Я смотрю мимо нее. Наружу ведет узкая дверь. Занавесь на ней, вздуваясь и опадая от ветра, играет вспыхивающими солнечными лучами.
Скажи, как тебя зовут. Скажи хоть что-нибудь. Пожалуйста. Я врач. Я хочу тебе помочь.
Занавесь вздрагивает. Мой голос улетает вслед за потревожившим ее порывом.
Говорят, ты не местная.
(Да, я покойница.)
Врач наклоняется совсем близко к моему лицу. Белков глаз у нее почти не видно – только большие круги радужной оболочки и длинные ресницы.
Откуда ты?
(Из преисподней.)
Но я отвечаю: J’habite a Elsinore. Je suis etudiante[11]. У меня с языка срываются фразы, которые вдалбливала нам мадам Кирби. Я, наверно, и правда в аду. С чего бы еще мне говорить по-французски?
Вид у врача озадаченный. Она морщит свой длинный изящный нос. Прикусывает нижнюю губу. Похоже, не понимает моего лепета.
Как тебя зовут? – снова спрашивает она на хинди.
Как меня зовут? По-французски? Среди мертвых? Но во рту само собой набухает и выдувается как пузырь: Майя.
Майя. Очень мило. Мне жаль, Майя, что тебе пришлось все это пережить.
Она опять дотрагивается до моего лба. Колокольчиками позванивают браслеты.
А ты знала, что многие мудрые люди предсказывали гибель госпожи Ганди? Говорят, и она сама знала, что с ней будет.
Ты богиня? – хочу я спросить ее. У нее такая идеальная кожа. Не коричневая, а смугловатая. Без изъянов и морщин. Ты Сарасвати[12]?
Разве можно уберечься от Судьбы? Она, крылатая, налетает из тьмы и уносит с собой наши души.
Она разговаривает как богиня.
Не бойся, Майя, со временем мир придет в себя.
Она встает. Ее сари шуршит, как листья осенью. Она как бы проплывает надо мной, похожая на взлетевшего в воздух яркого павлина.
Когда она выходит, пригнувшись под притолокой, занавесь тенью следует за ней. Я скоро вернусь.
Людей сжигают живьем, – выговаривают мои пересохшие губы. – Сжигают живьем, – шепчу я в последний раз.
Я понимаю: это не я разматывала тюрбан, связывала ноги, лила бензин, чиркала спичкой.

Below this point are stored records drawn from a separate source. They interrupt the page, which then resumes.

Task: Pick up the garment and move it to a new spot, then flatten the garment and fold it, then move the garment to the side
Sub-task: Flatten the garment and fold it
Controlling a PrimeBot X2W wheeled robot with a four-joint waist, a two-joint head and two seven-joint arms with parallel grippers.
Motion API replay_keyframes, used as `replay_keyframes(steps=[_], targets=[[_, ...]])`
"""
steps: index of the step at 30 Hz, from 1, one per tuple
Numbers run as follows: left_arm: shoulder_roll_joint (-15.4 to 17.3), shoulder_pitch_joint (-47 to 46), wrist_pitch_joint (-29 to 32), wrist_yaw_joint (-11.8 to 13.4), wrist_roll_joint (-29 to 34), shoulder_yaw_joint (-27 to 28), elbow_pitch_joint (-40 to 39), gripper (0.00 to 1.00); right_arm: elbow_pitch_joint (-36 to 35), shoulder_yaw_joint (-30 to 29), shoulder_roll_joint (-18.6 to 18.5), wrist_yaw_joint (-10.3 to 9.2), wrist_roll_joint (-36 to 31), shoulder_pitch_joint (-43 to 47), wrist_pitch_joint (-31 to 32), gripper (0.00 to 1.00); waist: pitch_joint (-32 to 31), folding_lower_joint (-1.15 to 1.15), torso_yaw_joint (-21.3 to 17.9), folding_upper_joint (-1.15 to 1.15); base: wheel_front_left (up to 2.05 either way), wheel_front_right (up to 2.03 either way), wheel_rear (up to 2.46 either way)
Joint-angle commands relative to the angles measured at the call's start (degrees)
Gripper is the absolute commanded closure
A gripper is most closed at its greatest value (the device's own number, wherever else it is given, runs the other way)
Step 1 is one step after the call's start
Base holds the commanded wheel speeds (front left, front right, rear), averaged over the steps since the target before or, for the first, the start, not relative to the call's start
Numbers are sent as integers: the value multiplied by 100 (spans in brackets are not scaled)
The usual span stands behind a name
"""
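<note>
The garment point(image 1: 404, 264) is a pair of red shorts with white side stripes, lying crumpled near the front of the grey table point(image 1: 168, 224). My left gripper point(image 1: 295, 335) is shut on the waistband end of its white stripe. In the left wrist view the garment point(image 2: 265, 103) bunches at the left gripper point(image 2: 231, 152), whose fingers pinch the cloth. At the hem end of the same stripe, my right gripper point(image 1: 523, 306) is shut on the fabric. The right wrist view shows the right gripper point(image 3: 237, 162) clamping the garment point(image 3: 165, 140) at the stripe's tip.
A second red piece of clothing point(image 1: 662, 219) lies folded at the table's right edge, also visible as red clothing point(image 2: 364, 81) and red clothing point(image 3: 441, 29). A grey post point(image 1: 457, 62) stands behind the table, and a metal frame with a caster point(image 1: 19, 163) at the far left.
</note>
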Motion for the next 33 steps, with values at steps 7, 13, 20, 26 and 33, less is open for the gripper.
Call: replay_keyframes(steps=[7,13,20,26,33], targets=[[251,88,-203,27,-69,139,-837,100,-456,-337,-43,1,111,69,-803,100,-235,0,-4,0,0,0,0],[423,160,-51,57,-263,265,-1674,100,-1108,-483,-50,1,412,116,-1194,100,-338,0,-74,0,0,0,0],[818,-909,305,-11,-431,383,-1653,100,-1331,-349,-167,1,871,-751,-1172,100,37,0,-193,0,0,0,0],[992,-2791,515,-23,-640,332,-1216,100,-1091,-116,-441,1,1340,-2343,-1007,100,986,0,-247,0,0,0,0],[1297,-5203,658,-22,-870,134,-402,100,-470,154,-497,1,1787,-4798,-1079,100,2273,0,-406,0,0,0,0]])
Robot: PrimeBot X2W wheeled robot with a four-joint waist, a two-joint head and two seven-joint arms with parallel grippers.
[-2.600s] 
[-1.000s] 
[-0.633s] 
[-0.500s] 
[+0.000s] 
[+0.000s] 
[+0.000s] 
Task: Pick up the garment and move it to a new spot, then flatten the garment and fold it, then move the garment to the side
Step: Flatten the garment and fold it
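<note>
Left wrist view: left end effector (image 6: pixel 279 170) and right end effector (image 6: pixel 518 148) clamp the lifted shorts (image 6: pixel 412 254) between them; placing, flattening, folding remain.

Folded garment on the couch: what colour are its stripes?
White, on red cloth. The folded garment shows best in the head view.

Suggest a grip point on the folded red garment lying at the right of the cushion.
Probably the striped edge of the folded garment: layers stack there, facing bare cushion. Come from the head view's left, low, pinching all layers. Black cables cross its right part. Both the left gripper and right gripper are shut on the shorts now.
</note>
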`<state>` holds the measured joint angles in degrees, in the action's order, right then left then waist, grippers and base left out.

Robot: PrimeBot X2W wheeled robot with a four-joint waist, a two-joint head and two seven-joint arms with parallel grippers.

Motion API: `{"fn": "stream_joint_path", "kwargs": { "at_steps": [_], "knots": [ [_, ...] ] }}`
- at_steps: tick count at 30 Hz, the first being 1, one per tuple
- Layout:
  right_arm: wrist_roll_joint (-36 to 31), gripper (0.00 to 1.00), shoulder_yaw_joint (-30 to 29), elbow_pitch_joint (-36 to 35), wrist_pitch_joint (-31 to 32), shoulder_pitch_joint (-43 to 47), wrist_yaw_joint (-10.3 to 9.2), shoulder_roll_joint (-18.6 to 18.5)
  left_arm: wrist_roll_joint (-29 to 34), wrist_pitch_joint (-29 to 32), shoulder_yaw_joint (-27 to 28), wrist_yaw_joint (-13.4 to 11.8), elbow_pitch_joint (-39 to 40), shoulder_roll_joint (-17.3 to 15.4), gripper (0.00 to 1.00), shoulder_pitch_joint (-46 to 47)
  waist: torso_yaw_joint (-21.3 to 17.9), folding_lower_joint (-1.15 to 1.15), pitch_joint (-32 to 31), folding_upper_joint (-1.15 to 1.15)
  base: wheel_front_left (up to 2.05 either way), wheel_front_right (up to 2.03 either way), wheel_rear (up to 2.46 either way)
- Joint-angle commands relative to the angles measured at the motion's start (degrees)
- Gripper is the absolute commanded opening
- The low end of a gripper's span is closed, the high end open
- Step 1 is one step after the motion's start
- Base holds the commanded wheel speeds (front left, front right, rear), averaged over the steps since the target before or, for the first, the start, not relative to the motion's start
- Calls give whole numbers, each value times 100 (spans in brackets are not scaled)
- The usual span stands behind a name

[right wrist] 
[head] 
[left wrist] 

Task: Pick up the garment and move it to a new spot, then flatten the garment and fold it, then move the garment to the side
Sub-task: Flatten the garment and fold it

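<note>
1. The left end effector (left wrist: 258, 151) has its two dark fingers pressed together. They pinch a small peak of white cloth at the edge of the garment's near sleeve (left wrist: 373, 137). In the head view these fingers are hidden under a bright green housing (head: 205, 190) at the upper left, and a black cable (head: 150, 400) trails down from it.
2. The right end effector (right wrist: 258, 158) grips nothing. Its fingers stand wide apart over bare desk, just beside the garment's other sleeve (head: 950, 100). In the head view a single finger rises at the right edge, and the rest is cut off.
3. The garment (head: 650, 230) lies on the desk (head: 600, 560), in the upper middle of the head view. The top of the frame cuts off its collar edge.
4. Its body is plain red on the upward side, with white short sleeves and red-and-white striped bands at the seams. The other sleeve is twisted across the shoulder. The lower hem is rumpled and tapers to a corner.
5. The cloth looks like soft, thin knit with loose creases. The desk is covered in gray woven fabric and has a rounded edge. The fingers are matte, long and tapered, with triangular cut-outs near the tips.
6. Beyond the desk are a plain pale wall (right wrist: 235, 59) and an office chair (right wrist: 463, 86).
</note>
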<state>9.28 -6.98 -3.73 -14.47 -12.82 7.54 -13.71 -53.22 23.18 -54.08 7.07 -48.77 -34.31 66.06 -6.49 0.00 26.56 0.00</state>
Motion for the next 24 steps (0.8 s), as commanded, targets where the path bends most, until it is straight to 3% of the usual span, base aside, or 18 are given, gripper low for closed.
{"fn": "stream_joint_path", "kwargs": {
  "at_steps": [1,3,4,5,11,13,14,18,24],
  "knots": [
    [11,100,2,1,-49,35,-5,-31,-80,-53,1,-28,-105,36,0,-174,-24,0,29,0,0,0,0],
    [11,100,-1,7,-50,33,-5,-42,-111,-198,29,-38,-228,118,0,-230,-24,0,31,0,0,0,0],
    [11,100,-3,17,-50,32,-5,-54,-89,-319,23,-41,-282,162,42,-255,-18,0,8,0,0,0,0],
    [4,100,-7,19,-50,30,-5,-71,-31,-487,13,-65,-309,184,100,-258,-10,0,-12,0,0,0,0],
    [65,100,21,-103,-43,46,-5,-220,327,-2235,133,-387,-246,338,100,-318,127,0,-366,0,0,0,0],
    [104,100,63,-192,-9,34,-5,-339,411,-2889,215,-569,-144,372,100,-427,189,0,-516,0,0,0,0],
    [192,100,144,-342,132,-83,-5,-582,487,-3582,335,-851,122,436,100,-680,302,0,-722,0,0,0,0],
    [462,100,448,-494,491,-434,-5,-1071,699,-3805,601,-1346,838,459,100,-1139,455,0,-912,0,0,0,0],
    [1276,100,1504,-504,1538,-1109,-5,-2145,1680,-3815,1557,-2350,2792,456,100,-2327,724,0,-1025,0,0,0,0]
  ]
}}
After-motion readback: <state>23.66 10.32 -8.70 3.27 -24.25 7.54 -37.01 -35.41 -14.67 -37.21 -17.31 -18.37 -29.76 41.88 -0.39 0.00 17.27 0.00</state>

(И это не я обернула ей вокруг шеи оранжевое сари.)
Но я слышала крики о помощи и не сдвинулась с места.
(Я спряталась за дверью сарая и смотрела, как Майкл раздевает Хелен.)
Разве погасло бы пламя, если бы я накрыла его своим телом?
(А если бы я тогда сразу после школы пошла домой?)
Может, надо было умереть вместе с ним?
(Я же могла пойти с отцом. Не оставлять его одного.)
Получается, я напрасно ничего ей о себе не говорю?
Нет. Я не заслуживаю, чтобы меня нашли. И чтобы меня любили.
Пожалуйста, расскажи о себе, – упрашивает врач. – Где твоя мать, где отец, где твоя семья? Я хочу тебе помочь. Должны же родные знать, где тебя искать.
Бывает, что тебе совершенно нечего сказать другому человеку.
Милая Майя, забудь все, что ты видела. Не береди душу. Ляг и поспи. Во сне всё тоже настоящее.